(Feb. 9, 2011) The Supreme Court of Japan decided in two recent cases that two kinds of services that enabled overseas Japanese to watch TV programs broadcast in Japan were illegal, because they infringed on the copyright of broadcasters and TV program producers. The lower court, the Intellectual Property High Court, had taken the side of the service providers in both cases. In each case, the focus was on whether it was the service provider or the client who was the one deemed to have streamed or recorded the content. The copyright law exempts making copies of copyrighted material for private use, such as for viewing at home. The high court determined that the clients are the ones who stream or record the content because they give the operator the instruction to transmit or record the programs. However, the Supreme Court found that the service providers are the ones who manage the streaming or recording of the TV programs.

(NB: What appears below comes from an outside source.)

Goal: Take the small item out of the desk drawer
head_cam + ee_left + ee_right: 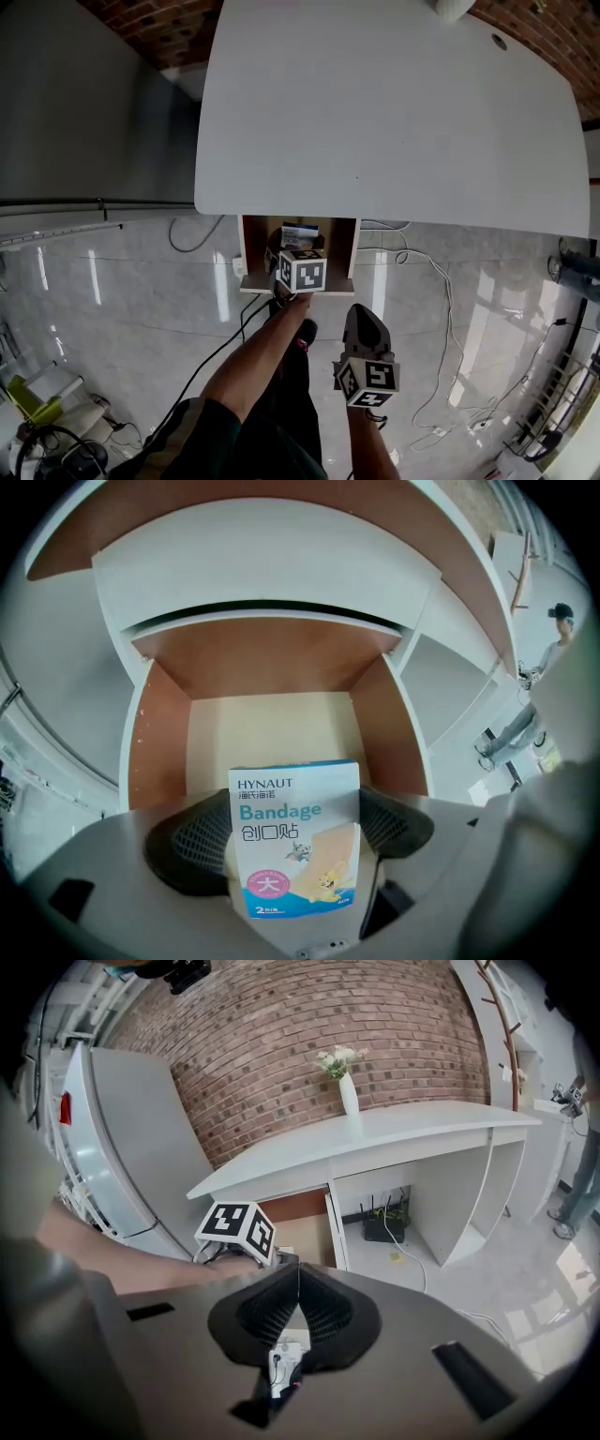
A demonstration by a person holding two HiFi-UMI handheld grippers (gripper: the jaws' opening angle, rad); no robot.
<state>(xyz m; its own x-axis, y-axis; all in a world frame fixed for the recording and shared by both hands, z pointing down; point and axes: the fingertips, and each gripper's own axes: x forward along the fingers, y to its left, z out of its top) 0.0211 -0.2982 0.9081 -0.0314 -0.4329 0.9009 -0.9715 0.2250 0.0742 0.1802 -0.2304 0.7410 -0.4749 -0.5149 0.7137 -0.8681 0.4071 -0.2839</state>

The Supreme Court's first decision was rendered on January 18, 2011, concerning a streaming service (2009 Ju 653 (Sup. Ct. 3rd Petit Bench, Jan. 18, 2011), http://www.courts.go.jp/hanrei/pdf/20110118164443.pdf). Nagano Shoten operates a service that distributes TV programs to customers' computers via the Internet, using an image-forwarding device (base station) connected to a TV antenna. The users buy the base station through Nagano Shoten and own them. The TV antenna was owned by the service provider. (Top Court Rules Forwarding TV Shows via Net Illegal, NIKKEI (Jan. 18, 2011), http://e.nikkei.com/e/fr/tnks/Nni20110118D18SS211.htm.) The Supreme Court stressed that the service provider enabled anyone who bought the equipment and their service to stream the TV programs. The Court decided that Nagano Shoten had infringed TV broadcasters' “right to make [their programs] transmittable.” (Copyright Act, Act No. 48 of 1970 (last amended by Act No. 121 of 2006), art. 2, ix-5, & art. 92-2 [in English], Japanese Law Translation website (run by the Ministry of Justice), http://www.japaneselawtranslation.go.jp/law/?re=02 (last visited Feb. 7, 2011).)
The second decision was rendered on January 20, 2011(2009 Ju 788 (Sup. Ct. 1st Petit Bench, Jan. 20, 2011), http://www.courts.go.jp/hanrei/pdf/20110120144645.pdf). The service provider, Nihon Digital Co., had sold or leased hard-disk video recorders to its clients, who pre-select TV programs via the Internet with their home devices and watch the programs after they have been recorded on the company-controlled parent equipment. (Top Court Backs Broadcasters over Recorded-Video Transfer Service, JAPAN TODAY (Jan. 21, 2011), http://www.japantoday.com/category/national/view/top-court-backs-broadca
sters-over-recorded-video-transfer-service.) The Supreme Court stressed that Nihon Digital took the main role in providing the service: it received TV programs and entered the necessary information into recorders to record the programs. Therefore, Nihon Digital is the legal person who copied the TV programs for its customers, thereby infringing the copyright holders' right of reproduction. (Copyright Act, art. 21, supra.)
The Supreme Court remanded both cases to the Intellectual Property High Court to determine the amount of damages to be awarded to the plaintiffs. (JAPAN TODAY, supra.)